Belarusians have taken to the streets of their cities and towns for three months now, demanding free and fair elections after the presidential vote in August had been blatantly rigged. However, the last two weeks have seen a drop in the numbers of protesters. Also, last Sunday around a thousand demonstrators were detained, a way more compared to the previous weeks (before numbers varied around 200 to 400). Apart from the capital, fewer rallies happened in the regions. The ultimatum by the exiled opposition leader Sviatlana Tsichanouskaya failed to reignite the protest, and the nation-wide strike that she called for did not take place. Workers of state enterprises keep joining the strike until this day but it is done by individuals not whole factories.

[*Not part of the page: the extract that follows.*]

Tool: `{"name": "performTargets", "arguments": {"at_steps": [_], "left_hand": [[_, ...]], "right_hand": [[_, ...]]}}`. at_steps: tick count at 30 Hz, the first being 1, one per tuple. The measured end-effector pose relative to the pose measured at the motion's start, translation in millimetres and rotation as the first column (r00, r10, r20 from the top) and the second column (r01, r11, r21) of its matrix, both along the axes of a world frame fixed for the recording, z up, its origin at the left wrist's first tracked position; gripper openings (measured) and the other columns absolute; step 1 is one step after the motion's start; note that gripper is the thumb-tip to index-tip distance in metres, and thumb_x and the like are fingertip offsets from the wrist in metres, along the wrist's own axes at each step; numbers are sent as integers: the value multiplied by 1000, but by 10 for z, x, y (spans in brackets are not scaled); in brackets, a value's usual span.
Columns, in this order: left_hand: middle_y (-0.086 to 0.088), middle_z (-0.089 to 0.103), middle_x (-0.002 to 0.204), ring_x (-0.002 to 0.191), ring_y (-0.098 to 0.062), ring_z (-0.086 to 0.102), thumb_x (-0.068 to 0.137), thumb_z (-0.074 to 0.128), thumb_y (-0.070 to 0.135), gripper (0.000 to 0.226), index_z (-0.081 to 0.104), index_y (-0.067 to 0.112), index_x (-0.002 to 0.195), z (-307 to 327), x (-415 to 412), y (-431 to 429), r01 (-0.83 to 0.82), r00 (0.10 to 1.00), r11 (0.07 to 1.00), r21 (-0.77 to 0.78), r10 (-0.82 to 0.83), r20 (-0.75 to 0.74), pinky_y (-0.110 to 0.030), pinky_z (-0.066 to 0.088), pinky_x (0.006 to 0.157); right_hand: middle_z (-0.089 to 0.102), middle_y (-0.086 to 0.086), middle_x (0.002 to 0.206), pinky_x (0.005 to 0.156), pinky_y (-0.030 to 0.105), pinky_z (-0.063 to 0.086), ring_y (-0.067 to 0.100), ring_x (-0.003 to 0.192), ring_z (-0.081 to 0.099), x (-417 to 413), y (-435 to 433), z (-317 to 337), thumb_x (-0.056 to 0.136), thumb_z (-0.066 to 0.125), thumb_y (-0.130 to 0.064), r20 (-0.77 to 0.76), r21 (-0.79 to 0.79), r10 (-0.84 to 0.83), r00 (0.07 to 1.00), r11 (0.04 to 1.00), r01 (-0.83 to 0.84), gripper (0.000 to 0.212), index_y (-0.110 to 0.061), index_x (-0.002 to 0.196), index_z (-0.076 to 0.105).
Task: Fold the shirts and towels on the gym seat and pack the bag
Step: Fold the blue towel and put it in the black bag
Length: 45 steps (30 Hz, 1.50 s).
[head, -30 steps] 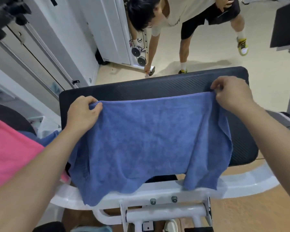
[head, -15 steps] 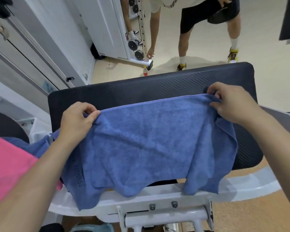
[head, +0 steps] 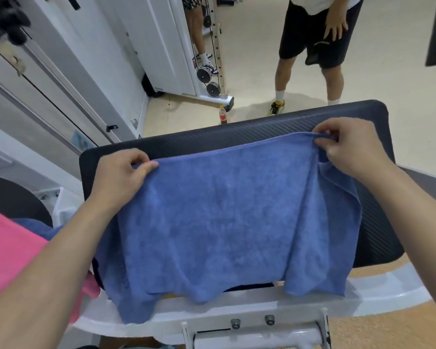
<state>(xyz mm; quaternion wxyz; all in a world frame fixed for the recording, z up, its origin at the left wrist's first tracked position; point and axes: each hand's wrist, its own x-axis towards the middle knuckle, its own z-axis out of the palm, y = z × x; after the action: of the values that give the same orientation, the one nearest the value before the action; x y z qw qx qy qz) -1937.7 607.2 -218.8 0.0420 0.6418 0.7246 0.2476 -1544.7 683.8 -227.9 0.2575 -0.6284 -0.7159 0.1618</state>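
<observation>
**Two corners pinched, one hem left loose**

Two far corners of the blue towel point(head: 224, 217) are pinched, one by the left hand point(head: 121, 177) and one by the right hand point(head: 350, 147), with fingers curled onto the cloth in each case. The towel is spread over the black seat point(head: 237, 132). Its far edge is drawn fairly straight across the pad, and its near edge is hung off the front over the white frame point(head: 237, 308).

Several slips can be judged likely. If the far edge is brought to the near one, a crooked fold may be made, since the hanging hem is wavy and uneven. On the right, a flap is doubled under the pinched corner and long creases are trailed from it; these could be trapped inside the fold unless smoothed. If either pinch is released, the cloth could be dragged off the pad by its hanging weight.

The towel is seen as plain, mid-blue, soft-piled and limp. A pink cloth point(head: 10, 248), perhaps a shirt, is seen at the left; whether the towel is touched by it cannot be told.
</observation>
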Motion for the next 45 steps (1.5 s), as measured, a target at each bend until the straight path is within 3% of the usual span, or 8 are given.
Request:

From August to November over 17 thousand people have been detained and abducted for participating in peaceful protests. Not a single legal case has been opened against policemen and special security forces who shot at the demonstrators, beat them up and tortured in prisons. Reports of international organizations prove these allegations, as well as that the elections results were falsified. For example, the Report under the Moscow mechanism by the OSCE concluded that there were ‘evident shortcomings of the presidential elections’ and that major human rights abuses ‘were found to be massive and systematic and proven beyond doubt’. The United Nations Human Rights Council voted that UN Belarus monitor Anais Marin should report on the government crackdown against the protesters and should be allowed access to the country and prisons there. However necessary these recommendations and initiatives are, there is no mechanism that could ensure their implementation.

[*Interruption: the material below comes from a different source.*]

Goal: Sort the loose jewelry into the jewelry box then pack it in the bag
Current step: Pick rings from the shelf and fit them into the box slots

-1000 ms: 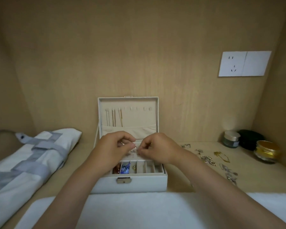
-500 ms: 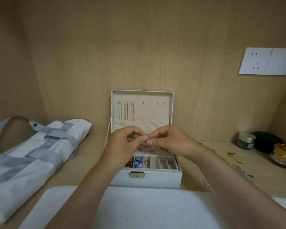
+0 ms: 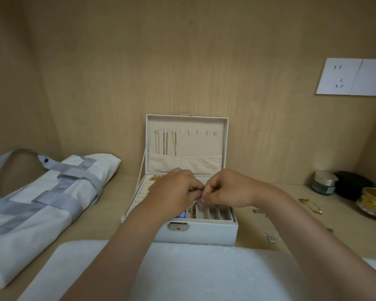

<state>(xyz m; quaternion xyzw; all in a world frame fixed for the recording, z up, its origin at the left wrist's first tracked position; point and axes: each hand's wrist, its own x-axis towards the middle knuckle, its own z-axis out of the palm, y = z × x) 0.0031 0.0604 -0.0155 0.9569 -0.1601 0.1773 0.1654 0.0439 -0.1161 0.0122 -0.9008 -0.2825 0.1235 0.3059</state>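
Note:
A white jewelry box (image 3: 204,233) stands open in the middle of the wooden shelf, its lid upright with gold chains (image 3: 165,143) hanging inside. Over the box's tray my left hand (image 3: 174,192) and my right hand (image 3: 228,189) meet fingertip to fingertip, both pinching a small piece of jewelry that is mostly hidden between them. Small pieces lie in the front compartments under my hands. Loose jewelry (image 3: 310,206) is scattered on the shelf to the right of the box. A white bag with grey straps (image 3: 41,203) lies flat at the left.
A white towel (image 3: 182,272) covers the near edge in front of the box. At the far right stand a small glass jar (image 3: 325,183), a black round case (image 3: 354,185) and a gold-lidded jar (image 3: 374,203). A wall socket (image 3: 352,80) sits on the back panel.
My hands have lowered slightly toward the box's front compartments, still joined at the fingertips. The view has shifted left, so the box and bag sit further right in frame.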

Security forces detain protesters not only on the streets during the rallies but also on their way home when people had already broken up into smaller groups. They follow chats and groups of activists on popular platform Telegram where coordination happens. They threaten and detain them in front of their houses. Many test positive on covid-19 after having spent 15 days in jail (a ‘standard’ sentence for detained protesters). Stories about unbearable conditions in prisons and torture are already widely known and it makes people think twice before going to demonstrations. No one is ´immune´ from ending up in prison. Numerous actors, sportsmen, university professors, musicians, journalists have served this sentence, some repeatedly.

What about the opposition leadership?

The leadership of the main opposition body – the Coordination Council – have fled the country. Many of its members who are still in Belarus are in jail. As a solution to the current crisis the Council has initially proposed a dialogue with Lukashenka. However, the latter does not seem inclined to it. His visit to the prison last month where he met with former presidential hopefuls (jailed even before the elections) and other core opposition members did not look like dialogue or negotiations at all, according to one of its participants - an ‘exchange of views’ at most. Dialogue means a discussion of equals. It cannot be led with arrested or exiled opposition leaders.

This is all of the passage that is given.